Le gouvernement polonais a annoncé qu'il lancerait le processus législatif correspondant et envisageait d'imposer une taxe pouvant aller jusqu'à 3 % sur les revenus de certains services numériques. Cette décision pourrait affecter Apple et de nombreuses autres grandes entreprises technologiques américaines qui y font des affaires. Selon Reuters, Krzysztof Gawkowski, vice-premier ministre et ministre de la numérisation de Pologne, aurait déclaré que cette initiative visait à corriger le déséquilibre concurrentiel actuel sur le marché numérique et à placer les entreprises locales et les grandes plateformes numériques multinationales sur un pied d'égalité. 

Il a souligné que le système fiscal existant désavantage les entreprises qui paient des impôts et opèrent en Pologne, tandis que les entreprises qui fournissent des services numériques à la Pologne depuis l'étranger bénéficient d'un meilleur traitement fiscal, ce qui affaiblit la compétitivité des entreprises nationales, porte atteinte à la souveraineté numérique et réduit considérablement l'espace de recettes fiscales qui pourrait être réinvesti dans le développement technologique.

Selon le projet de loi en cours d'élaboration, la nouvelle taxe s'appliquera à trois grandes catégories d'entreprises : premièrement, les activités de publicité en ligne ciblée qui s'appuient sur des portraits d'utilisateurs ; deuxièmement, les services de plateforme où les utilisateurs effectuent des interactions sociales, achetant et vendant des transactions sur la plateforme, et troisièmement, les revenus obtenus en collectant et en vendant les données des utilisateurs. La pression fiscale est limitée aux entreprises multinationales au-delà d'une certaine échelle : le chiffre d'affaires annuel mondial doit dépasser 1 milliard d'euros, et le chiffre d'affaires annuel en Pologne doit dépasser 6,79 millions de dollars américains pour être inclus dans le champ d'imposition.

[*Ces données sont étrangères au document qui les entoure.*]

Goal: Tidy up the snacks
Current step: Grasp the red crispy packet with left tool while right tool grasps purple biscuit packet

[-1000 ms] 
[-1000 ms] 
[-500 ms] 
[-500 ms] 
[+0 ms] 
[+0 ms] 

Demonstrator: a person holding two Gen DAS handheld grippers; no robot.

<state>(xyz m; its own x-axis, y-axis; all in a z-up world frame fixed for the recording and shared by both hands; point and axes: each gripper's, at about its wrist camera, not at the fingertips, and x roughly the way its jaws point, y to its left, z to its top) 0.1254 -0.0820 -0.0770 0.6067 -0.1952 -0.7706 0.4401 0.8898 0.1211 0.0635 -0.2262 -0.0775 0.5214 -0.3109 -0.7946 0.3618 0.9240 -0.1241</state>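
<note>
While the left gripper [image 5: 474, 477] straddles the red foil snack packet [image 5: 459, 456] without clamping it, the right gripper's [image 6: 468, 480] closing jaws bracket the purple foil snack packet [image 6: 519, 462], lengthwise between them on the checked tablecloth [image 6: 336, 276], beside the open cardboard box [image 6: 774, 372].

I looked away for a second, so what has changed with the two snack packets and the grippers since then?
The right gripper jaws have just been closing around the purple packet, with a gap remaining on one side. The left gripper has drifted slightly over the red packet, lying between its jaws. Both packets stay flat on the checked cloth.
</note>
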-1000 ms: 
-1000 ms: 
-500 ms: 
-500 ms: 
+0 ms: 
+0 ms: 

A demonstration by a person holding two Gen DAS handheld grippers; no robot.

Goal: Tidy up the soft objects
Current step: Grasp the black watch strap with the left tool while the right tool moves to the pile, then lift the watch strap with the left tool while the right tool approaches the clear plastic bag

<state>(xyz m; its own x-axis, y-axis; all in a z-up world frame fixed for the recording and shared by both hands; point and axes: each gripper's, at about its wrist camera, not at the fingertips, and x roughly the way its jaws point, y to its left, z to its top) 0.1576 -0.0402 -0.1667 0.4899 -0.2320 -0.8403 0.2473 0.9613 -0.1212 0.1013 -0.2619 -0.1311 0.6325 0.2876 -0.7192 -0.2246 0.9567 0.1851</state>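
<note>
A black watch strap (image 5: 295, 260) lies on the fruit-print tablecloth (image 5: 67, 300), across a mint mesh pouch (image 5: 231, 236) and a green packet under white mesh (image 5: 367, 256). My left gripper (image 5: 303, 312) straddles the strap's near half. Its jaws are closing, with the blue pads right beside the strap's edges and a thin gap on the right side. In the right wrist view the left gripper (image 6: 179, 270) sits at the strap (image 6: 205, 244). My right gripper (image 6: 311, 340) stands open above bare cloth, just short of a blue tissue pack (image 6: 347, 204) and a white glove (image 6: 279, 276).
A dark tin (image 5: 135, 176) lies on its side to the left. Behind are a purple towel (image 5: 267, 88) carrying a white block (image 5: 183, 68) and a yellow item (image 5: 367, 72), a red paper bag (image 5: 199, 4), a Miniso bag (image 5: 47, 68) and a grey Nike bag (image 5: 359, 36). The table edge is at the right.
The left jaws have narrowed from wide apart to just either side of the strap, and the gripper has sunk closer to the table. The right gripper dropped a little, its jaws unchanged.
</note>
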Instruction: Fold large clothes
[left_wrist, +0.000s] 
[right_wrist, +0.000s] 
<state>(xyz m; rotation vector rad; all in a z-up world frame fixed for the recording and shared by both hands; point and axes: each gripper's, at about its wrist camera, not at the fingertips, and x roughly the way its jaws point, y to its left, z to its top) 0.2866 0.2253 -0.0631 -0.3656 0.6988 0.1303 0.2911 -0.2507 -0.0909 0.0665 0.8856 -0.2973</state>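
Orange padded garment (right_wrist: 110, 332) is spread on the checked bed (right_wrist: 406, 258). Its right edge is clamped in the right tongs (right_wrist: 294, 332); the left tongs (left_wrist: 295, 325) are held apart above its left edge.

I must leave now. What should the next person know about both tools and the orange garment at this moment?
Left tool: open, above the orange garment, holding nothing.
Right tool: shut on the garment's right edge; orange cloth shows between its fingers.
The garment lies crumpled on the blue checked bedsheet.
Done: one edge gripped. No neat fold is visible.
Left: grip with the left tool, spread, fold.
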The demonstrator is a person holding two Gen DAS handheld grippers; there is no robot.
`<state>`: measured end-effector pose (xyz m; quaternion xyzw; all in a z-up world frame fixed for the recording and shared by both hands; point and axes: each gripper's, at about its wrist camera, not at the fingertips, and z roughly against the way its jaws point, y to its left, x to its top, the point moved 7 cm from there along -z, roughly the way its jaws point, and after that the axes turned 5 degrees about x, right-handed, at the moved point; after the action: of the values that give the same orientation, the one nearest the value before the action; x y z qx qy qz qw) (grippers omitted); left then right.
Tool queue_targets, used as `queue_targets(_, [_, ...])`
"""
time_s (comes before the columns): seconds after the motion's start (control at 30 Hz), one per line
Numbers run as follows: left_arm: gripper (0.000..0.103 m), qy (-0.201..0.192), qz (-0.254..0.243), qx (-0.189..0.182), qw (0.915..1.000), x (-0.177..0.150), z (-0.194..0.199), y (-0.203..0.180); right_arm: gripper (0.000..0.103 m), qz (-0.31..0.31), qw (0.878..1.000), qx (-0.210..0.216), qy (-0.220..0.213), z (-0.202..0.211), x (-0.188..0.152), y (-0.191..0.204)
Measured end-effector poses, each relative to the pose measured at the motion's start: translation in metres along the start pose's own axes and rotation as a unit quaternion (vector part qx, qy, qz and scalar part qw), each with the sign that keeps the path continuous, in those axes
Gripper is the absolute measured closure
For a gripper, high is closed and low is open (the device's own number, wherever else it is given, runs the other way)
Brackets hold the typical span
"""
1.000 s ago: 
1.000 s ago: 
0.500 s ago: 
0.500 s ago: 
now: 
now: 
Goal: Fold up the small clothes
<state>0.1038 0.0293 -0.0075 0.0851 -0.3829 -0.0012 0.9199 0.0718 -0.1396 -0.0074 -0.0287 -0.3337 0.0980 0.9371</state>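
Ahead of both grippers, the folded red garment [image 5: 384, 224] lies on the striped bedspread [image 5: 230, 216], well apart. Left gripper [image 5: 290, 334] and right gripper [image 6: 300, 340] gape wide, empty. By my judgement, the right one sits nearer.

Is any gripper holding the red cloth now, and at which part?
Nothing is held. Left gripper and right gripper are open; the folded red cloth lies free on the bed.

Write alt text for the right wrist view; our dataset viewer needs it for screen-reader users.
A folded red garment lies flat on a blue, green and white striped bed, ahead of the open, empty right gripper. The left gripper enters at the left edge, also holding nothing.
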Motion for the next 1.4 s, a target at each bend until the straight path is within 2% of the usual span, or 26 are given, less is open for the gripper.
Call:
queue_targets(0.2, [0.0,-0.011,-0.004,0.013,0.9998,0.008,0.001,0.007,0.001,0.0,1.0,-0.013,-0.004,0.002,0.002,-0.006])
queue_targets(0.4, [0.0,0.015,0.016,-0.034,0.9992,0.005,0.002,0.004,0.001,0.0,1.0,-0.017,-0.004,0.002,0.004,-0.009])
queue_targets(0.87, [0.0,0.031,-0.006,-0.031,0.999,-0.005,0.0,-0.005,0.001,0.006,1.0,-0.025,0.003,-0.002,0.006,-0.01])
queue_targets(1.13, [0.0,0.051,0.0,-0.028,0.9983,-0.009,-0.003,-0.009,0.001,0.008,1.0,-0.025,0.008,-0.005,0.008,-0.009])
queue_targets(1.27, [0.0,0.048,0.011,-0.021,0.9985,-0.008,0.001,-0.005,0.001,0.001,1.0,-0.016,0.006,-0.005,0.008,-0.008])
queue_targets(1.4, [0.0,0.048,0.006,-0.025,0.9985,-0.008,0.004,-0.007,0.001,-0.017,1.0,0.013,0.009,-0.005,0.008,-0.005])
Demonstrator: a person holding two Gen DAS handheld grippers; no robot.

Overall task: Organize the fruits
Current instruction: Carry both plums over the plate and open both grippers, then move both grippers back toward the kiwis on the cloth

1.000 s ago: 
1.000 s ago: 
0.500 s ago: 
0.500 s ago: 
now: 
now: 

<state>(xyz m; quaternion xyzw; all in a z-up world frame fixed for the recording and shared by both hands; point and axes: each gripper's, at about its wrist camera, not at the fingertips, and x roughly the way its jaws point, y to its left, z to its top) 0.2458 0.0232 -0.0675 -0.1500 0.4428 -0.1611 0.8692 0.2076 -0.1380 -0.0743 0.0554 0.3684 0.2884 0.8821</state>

Selon le projet, plusieurs services fournis par Apple sur le marché polonais pourraient tomber sous le coup de la taxation, notamment l'App Store, Apple Music, Apple TV+, Apple Books, Apple Podcasts et même son activité publicitaire en expansion. Toutefois, le projet prévoit également un certain nombre de clauses d'exonération. Par exemple, si « l’objectif unique ou principal » d’une interface numérique est de fournir un contenu que la plateforme possède ou a le droit de distribuer, ou si la plateforme elle-même est un vendeur direct plutôt qu’un intermédiaire, elle peut bénéficier d’un traitement d’exemption. Cela signifie qu'à l'avenir, Apple pourrait tenter de prétendre que certains services devraient appliquer des clauses d'exemption correspondantes basées sur des modèles commerciaux et des attributs de contenu spécifiques. Cependant, comme le projet laisse beaucoup de place à l’interprétation dans sa formulation, des incertitudes subsistent quant à sa mise en œuvre effective.

Outre Apple, de grandes entreprises technologiques américaines telles qu'Alphabet (la société mère de Google), Meta et Amazon devraient également être soumises à l'impôt si le projet de loi est adopté conformément au texte actuel. Il convient de noter que la pression de la Pologne en faveur d’une législation sur la fiscalité numérique intervient quelques mois seulement après le retrait d’un projet similaire de taxation des services numériques au niveau de l’UE, ce qui montre que le pays a choisi d’emprunter une voie nationale plus proactive en matière de politique fiscale numérique.